To put the given conic section into standard form, we need to remove the cross term $(-2xy)$ by rotating the coordinate axes and translating the origin.

The given equation is:

$2x^2 - 2xy + 2y^2 + 4x + 6y + 3 = 0.$

Step 1: Identify the rotation angle

A general conic section is represented by:

$Ax^2 + Bxy + Cy^2 + Dx + Ey + F = 0.$

In our equation:

• $A = 2$
• $B = -2$
• $C = 2$
• $D = 4$
• $E = 6$
• $F = 3$

To eliminate the $xy$ term, we rotate the coordinate system by an angle $\theta$ such that:

$\tan(2\theta) = \frac{B}{A - C}.$

Substituting the values:

$\tan(2\theta) = \frac{-2}{2 - 2} = \frac{-2}{0} \implies \tan(2\theta) = \infty.$

Since $\tan(2\theta) = \infty$, $2\theta = 90^\circ$, which gives $\theta = 45^\circ$. Therefore, we should rotate the axes by $45^\circ$.

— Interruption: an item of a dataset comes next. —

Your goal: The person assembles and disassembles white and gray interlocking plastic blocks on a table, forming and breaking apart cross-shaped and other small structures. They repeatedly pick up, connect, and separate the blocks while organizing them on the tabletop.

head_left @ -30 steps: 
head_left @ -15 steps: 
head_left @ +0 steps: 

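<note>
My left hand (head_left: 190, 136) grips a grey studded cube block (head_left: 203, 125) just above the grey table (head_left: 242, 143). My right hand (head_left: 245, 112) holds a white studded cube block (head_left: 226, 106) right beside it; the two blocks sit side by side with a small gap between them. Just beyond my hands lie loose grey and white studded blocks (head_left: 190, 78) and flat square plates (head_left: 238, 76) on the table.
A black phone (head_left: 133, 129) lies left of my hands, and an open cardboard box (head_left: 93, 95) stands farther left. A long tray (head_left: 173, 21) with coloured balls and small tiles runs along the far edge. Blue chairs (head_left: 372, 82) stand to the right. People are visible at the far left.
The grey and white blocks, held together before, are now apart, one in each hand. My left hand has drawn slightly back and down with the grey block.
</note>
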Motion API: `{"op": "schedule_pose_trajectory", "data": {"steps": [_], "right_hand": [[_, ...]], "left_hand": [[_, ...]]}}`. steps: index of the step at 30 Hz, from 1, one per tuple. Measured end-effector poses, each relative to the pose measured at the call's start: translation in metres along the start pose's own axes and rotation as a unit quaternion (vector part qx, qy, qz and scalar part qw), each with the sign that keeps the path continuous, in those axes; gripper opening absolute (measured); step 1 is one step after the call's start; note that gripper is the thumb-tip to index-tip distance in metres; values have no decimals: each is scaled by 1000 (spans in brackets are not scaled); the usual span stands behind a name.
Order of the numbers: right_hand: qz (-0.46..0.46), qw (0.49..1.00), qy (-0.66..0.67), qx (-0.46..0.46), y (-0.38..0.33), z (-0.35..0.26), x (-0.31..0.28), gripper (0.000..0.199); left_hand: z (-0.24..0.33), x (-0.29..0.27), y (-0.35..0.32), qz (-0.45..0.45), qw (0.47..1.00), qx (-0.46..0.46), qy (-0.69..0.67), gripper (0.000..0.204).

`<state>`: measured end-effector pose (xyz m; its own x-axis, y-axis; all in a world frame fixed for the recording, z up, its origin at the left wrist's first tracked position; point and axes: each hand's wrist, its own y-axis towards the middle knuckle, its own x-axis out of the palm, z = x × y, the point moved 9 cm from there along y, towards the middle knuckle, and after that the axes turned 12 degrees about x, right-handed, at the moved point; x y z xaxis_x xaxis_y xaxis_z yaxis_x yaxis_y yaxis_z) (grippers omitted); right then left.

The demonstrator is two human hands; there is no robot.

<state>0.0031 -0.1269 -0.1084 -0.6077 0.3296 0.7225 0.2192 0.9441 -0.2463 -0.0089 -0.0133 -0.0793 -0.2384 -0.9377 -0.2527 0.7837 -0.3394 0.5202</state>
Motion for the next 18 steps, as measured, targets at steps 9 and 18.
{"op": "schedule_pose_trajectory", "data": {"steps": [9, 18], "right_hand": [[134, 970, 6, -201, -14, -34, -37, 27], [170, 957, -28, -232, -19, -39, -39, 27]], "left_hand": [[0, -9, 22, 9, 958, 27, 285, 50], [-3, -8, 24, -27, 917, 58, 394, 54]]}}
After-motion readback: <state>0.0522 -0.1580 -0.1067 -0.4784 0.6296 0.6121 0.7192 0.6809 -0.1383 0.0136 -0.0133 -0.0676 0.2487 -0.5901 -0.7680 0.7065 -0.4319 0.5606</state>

Step 2: Apply the rotation transformation

The rotation transformation equations are:

$x = x' \cos(\theta) - y' \sin(\theta), \quad y = x' \sin(\theta) + y' \cos(\theta).$

For $\theta = 45^\circ$:

$x = \frac{x' - y'}{\sqrt{2}}, \quad y = \frac{x' + y'}{\sqrt{2}}.$

Now, substitute these into the original equation:

$2 \left( \frac{x' - y'}{\sqrt{2}} \right)^2 - 2 \left( \frac{x' - y'}{\sqrt{2}} \right) \left( \frac{x' + y'}{\sqrt{2}} \right) + 2 \left( \frac{x' + y'}{\sqrt{2}} \right)^2 + 4 \left( \frac{x' - y'}{\sqrt{2}} \right) + 6 \left( \frac{x' + y'}{\sqrt{2}} \right) + 3 = 0.$

Simplifying each term:

$2 \cdot \frac{(x' - y')^2}{2} - 2 \cdot \frac{(x'^2 - y'^2)}{2} + 2 \cdot \frac{(x' + y')^2}{2} + 4 \cdot \frac{x' - y'}{\sqrt{2}} + 6 \cdot \frac{x' + y'}{\sqrt{2}} + 3 = 0.$

Combine like terms:

$(x' - y')^2 - (x'^2 - y'^2) + (x' + y')^2 + 2\sqrt{2}(x' + y') + 3 = 0.$

Expanding the squares:

$(x'^2 - 2x'y' + y'^2) - (x'^2 - y'^2) + (x'^2 + 2x'y' + y'^2) + 2\sqrt{2}(x' + y') + 3 = 0.$

Combine like terms:

$x'^2 + y'^2 + 2\sqrt{2}x' + 2\sqrt{2}y' + 3 = 0.$

Step 3: Translate the axes

To further simplify, we perform a translation by setting:

$x'' = x' + \frac{\sqrt{2}}{2}, \quad y'' = y' + \frac{\sqrt{2}}{2}.$

Substitute into the equation:

$(x'' - \frac{\sqrt{2}}{2})^2 + (y'' - \frac{\sqrt{2}}{2})^2 + 2\sqrt{2} \left( x'' - \frac{\sqrt{2}}{2} \right) + 2\sqrt{2} \left( y'' - \frac{\sqrt{2}}{2} \right) + 3 = 0.$

Expanding and simplifying:

$x''^2 + y''^2 - 1 = 0.$

Step 4: Identify the type of conic section

The simplified equation is:

$x''^2 + y''^2 = 1.$

This is the equation of a circle with radius 1 centered at the origin.

Conclusion

The given conic section is a circle.

Would you like more details on any of these steps, or do you have any questions?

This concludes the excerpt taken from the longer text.